STEVE BANNON, AN influential advisor to Donald Trump who spearheaded his first successful presidential bid, said he is “spending a ton of time behind the scenes on the Irish situation to help form an Irish national party.”

Speaking to the news website Politico, Bannon said Ireland was first on the list of EU countries that would be targeted by pro-Trump activists looking to reshape Europe in Trump’s vision.

The interview comes weeks after the Trump White House announced a change in foreign policy, which chastised the EU, conjuring a worldview with close parallels with the conspiracy theory known as the “Great Replacement”.

“They’re going to have an Irish MAGA, and we’re going to have an Irish Trump,” Politico quoted Bannon as saying. “That country is right on the edge thanks to mass migration.”

Bannon, who had been vice president of Cambridge Analytica, a firm at the centre of multiple election scandals, was appointed White House Chief Strategist when Trump first ascended to the US presidency in 2017.

He was fired later that year, as Trump was under fire for blaming “many sides” after the Unite the Right rally at Charlottesville. The demonstration, organised by a coalition of racist, neo-Nazi, and fascist groups, saw a left-wing counter demonstrator killed after a self-described white supremacist drove into a crowd.

Bannon is a convicted fraudster who was also indicted for contempt by Congress for refusing to give evidence over the investigation into the January 6 attacks on the US Capitol.

A recent release of evidence from investigations into Jeffery Epstein also pictured Bannon and the convicted sex trafficker together.

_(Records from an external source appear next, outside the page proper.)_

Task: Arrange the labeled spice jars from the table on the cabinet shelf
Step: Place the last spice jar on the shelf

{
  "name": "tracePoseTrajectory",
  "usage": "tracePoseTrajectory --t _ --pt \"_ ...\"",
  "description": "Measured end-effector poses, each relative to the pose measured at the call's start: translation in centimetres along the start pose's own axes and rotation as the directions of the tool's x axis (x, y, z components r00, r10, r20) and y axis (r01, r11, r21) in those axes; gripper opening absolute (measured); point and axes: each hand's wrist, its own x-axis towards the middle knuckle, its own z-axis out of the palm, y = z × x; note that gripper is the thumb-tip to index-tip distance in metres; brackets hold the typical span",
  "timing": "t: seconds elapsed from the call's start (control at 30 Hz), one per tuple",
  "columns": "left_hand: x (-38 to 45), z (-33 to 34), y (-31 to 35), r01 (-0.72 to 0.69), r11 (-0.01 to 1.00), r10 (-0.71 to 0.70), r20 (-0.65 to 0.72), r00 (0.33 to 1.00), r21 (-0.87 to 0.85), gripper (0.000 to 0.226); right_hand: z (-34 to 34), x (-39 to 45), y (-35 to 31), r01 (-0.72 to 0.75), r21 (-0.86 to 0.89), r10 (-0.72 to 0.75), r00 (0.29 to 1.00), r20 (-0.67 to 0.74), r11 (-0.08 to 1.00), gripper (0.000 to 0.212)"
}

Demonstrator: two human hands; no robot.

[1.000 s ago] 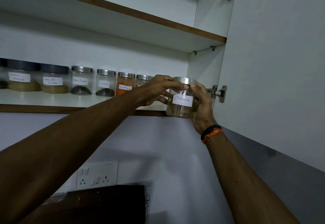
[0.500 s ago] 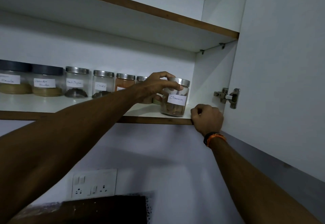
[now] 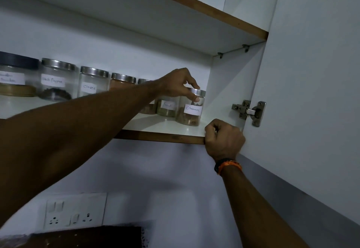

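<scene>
Cinnamon jar [image 3: 190, 111] standing upright on shelf [image 3: 171, 128], left hand [image 3: 178, 84] pinching its lid, right hand [image 3: 224, 140] curling over the shelf edge beside it.

The view is dim, with a cool blue-grey cast; the brightest patch is the shelf [image 3: 165, 125] near its right end and the cabinet side above it; the upper shelf's underside lies in grey shade; the left arm [image 3: 68, 134] throws a broad soft shadow on the wall [image 3: 155, 179] below the shelf; steel lids [image 3: 94, 71] catch faint highlights, without glare; labels at the left edge are smeared and unreadable; the shelf edges bow with wide-angle distortion; the bottom left corner is near black.
</scene>
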Motion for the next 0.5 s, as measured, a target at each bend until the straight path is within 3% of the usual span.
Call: tracePoseTrajectory --t 0.23,0.5 --pt "3.6 0.8 -1.7 -0.012 0.97 -0.024 0.145 0.989 0.243 0.051 0.0 0.0 -0.1 0.01 0.016 -0.01 1.0 -0.006 1.0 0.031" --pt "4.7 1.4 -3.5 -0.025 0.937 -0.035 0.163 0.986 0.348 0.046 0.2 0.0 0.1 0.023 0.024 -0.022 0.999 -0.027 0.999 0.034"
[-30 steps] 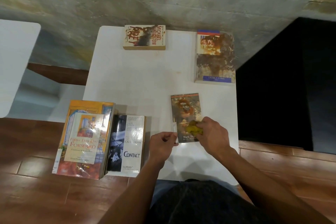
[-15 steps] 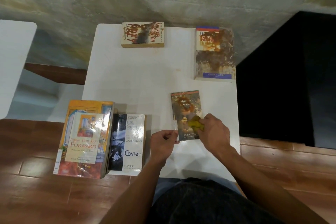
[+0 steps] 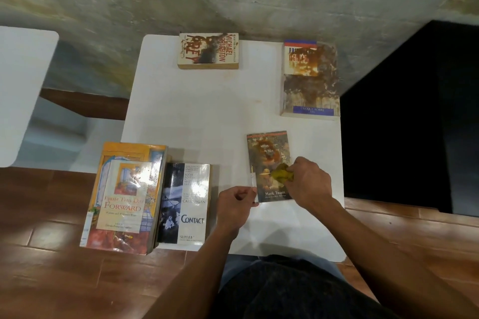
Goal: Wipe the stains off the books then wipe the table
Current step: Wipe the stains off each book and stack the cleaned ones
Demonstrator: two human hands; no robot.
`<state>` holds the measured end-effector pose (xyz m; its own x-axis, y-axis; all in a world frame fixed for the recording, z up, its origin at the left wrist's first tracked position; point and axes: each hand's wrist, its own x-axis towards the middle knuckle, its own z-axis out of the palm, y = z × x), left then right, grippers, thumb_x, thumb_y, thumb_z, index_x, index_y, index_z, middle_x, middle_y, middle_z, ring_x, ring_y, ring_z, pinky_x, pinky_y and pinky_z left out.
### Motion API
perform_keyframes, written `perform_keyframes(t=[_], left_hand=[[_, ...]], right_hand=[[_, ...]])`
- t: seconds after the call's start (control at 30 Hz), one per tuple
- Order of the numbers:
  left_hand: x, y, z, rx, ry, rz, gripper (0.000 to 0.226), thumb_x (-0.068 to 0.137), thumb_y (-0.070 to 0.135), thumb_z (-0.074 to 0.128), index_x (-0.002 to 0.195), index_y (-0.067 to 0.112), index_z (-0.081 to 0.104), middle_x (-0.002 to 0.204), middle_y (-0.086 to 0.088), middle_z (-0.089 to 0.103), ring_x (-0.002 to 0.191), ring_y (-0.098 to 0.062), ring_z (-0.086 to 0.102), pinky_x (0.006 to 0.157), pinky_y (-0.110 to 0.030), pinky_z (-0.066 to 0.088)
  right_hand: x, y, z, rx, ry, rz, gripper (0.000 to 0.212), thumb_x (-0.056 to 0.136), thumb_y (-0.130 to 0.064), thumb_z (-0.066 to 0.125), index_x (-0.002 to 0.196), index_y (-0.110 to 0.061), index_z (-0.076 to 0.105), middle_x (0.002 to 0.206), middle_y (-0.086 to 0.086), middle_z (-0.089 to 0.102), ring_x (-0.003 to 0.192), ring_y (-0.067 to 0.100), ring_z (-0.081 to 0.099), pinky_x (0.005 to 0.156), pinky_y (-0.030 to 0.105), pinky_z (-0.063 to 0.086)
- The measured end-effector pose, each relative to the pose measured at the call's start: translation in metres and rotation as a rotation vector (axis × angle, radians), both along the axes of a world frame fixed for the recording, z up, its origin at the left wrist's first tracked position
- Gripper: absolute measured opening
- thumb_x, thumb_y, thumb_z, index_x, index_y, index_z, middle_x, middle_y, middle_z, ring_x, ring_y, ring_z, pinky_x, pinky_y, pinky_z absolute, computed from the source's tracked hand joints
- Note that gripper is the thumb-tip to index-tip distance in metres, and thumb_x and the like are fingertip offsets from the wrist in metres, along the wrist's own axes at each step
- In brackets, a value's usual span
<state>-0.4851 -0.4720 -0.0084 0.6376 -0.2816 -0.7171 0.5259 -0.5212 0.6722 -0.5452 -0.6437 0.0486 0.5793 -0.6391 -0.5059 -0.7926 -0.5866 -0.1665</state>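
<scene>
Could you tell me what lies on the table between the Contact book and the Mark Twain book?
In the head view, only the left hand lies between Contact and the Mark Twain book, holding that book's left edge.

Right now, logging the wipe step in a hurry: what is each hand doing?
Left hand: fingers curled, pinching the near left edge of the Mark Twain book.
Right hand: closed grip on the yellow cloth, on that book's cover.

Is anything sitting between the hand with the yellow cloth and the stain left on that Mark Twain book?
Nothing visible does. The right hand pinches the yellow cloth right on the Mark Twain book; the remaining orange stain lies bare just above it. The left hand only steadies the book's lower left edge.
</scene>
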Motion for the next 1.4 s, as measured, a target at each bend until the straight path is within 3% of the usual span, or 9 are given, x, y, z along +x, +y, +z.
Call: perform_keyframes(t=[0.13, 0.27, 0.5, 0.8, 0.9, 1.03, 1.1, 1.3, 1.4], left_hand=[[-0.001, -0.002, 0.000, 0.023, -0.026, -0.010, 0.014, 0.093, 0.025, 0.071, 0.103, 0.015, 0.076, 0.087, 0.007, 0.076, 0.072, 0.000, 0.072, 0.071, -0.018, 0.057], [-0.001, 0.000, -0.003, 0.022, -0.031, -0.025, 0.019, 0.093, 0.026, 0.071, 0.105, 0.013, 0.077, 0.088, 0.006, 0.077, 0.075, -0.005, 0.074, 0.082, -0.030, 0.061], [0.001, -0.002, -0.003, 0.025, -0.032, -0.050, 0.021, 0.093, 0.029, 0.071, 0.108, 0.015, 0.077, 0.092, 0.007, 0.077, 0.078, -0.003, 0.073, 0.084, -0.030, 0.061], [-0.002, 0.006, -0.007, 0.004, -0.050, -0.073, 0.017, 0.095, 0.031, 0.068, 0.103, 0.019, 0.076, 0.086, 0.007, 0.076, 0.080, -0.006, 0.074, 0.083, -0.028, 0.060], [-0.002, 0.006, -0.003, -0.016, -0.047, -0.078, 0.017, 0.099, 0.033, 0.060, 0.094, 0.025, 0.075, 0.083, 0.007, 0.075, 0.083, -0.011, 0.074, 0.080, -0.024, 0.060], [-0.003, 0.008, 0.004, -0.050, 0.030, -0.038, 0.033, 0.104, 0.046, 0.046, 0.090, 0.032, 0.072, 0.087, 0.011, 0.077, 0.087, -0.009, 0.074, 0.082, -0.023, 0.058], [-0.004, 0.009, 0.002, -0.015, -0.006, -0.113, 0.033, 0.101, 0.053, 0.048, 0.097, 0.030, 0.072, 0.092, 0.010, 0.076, 0.089, -0.008, 0.072, 0.085, -0.027, 0.058], [-0.004, 0.008, 0.004, -0.021, -0.062, -0.153, 0.019, 0.093, 0.026, 0.071, 0.111, 0.020, 0.071, 0.097, 0.008, 0.075, 0.086, -0.006, 0.072, 0.092, -0.036, 0.059], [-0.004, 0.010, 0.002, -0.023, -0.095, -0.175, 0.019, 0.094, 0.022, 0.070, 0.113, 0.020, 0.070, 0.097, 0.009, 0.074, 0.087, -0.006, 0.072, 0.092, -0.034, 0.059]], right_hand=[[0.009, -0.004, 0.000, -0.031, -0.049, -0.071, 0.022, 0.089, -0.030, 0.066, 0.103, -0.017, 0.055, 0.096, -0.002, 0.065, 0.080, 0.021, 0.061, 0.063, 0.027, 0.037], [-0.003, 0.010, -0.006, -0.016, -0.032, 0.037, 0.018, 0.090, -0.028, 0.063, 0.102, -0.018, 0.053, 0.094, -0.003, 0.065, 0.079, 0.017, 0.062, 0.062, 0.027, 0.041], [0.011, -0.003, 0.004, -0.017, -0.099, 0.092, 0.018, 0.090, -0.026, 0.067, 0.104, -0.016, 0.061, 0.103, -0.002, 0.061, 0.089, 0.020, 0.062, 0.067, 0.028, 0.042], [0.010, 0.028, -0.005, 0.088, -0.141, 0.180, 0.025, 0.087, -0.029, 0.070, 0.108, -0.021, 0.059, 0.108, -0.008, 0.059, 0.088, 0.019, 0.063, 0.067, 0.026, 0.044], [0.000, 0.034, -0.004, 0.120, -0.153, 0.168, 0.038, 0.087, -0.030, 0.070, 0.122, -0.025, 0.054, 0.113, -0.008, 0.061, 0.090, 0.017, 0.064, 0.071, 0.028, 0.052], [-0.019, 0.039, -0.007, 0.110, -0.114, 0.222, 0.019, 0.089, -0.039, 0.066, 0.100, -0.024, 0.062, 0.115, -0.009, 0.060, 0.091, 0.017, 0.063, 0.067, 0.026, 0.045], [-0.025, 0.037, -0.008, 0.092, -0.113, 0.233, 0.022, 0.089, -0.043, 0.065, 0.099, -0.024, 0.064, 0.113, -0.008, 0.061, 0.090, 0.017, 0.062, 0.067, 0.026, 0.044], [-0.041, 0.015, -0.003, 0.058, -0.039, 0.119, 0.029, 0.088, -0.047, 0.066, 0.105, -0.023, 0.061, 0.098, -0.007, 0.055, 0.087, 0.015, 0.061, 0.065, 0.026, 0.040], [-0.041, 0.015, -0.002, 0.044, -0.046, 0.096, 0.026, 0.089, -0.043, 0.065, 0.102, -0.021, 0.059, 0.096, -0.006, 0.056, 0.087, 0.017, 0.062, 0.066, 0.026, 0.041]])
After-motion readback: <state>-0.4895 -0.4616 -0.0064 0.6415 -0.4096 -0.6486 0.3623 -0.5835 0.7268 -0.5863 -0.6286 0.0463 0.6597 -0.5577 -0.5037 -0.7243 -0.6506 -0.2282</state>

The pair’s relationship has been detailed in other files

However, despite Bannon’s involvement in effective far-right movements in America, it is unclear how he expects to find success in Ireland.

The piece in Politico, published on 29 December, notes that Conor McGregor was endorsed for the Irish presidency by both Donald Trump and Elon Musk, who also promoted McGregor’s campaign on X.

Despite this, McGregor was unable to even get on the ballot (despite his prior claims that he had secured enough support).

Ireland already has a number of far-right parties, including ones that explicitly embrace the Trump-led MAGA movement.

Many of these were formed in recent years, including Ireland First, which was named after Trump’s slogan of America First.

However, despite the increase in the number of parties, electoral success has remained flat: no candidate from a far-right party has won a seat in the Dáil.

The targeting of Ireland by Bannon, who describes his family as mostly “Irish-German”, may be driven by a broader conservative American view of Ireland, which sees it as an ethnically and socially pure country perverted by cosmopolitanism.

Prior to the repeal of the eight amendment, many US Conservatives saw Ireland as a socially conservative pro-life bastion against the legalisation of abortion that was common in Europe.

Since then, right-wing Americans have instead sought to portray Irish people as victims of the EU and immigration, in particular by right-wing pundit Tucker Carlson, who filmed a show (rife with misinformation) in Ireland with Conor McGregor.

Similarly, a Fox News segment in August, debunked by The Journal, sought to portray Dublin as one of the most dangerous cities in Europe due to a surge in immigration.

It is unclear if portrayals like these, which appear to be catering to an American anti-liberal viewpoint, will gain similar traction on this side of the Atlantic.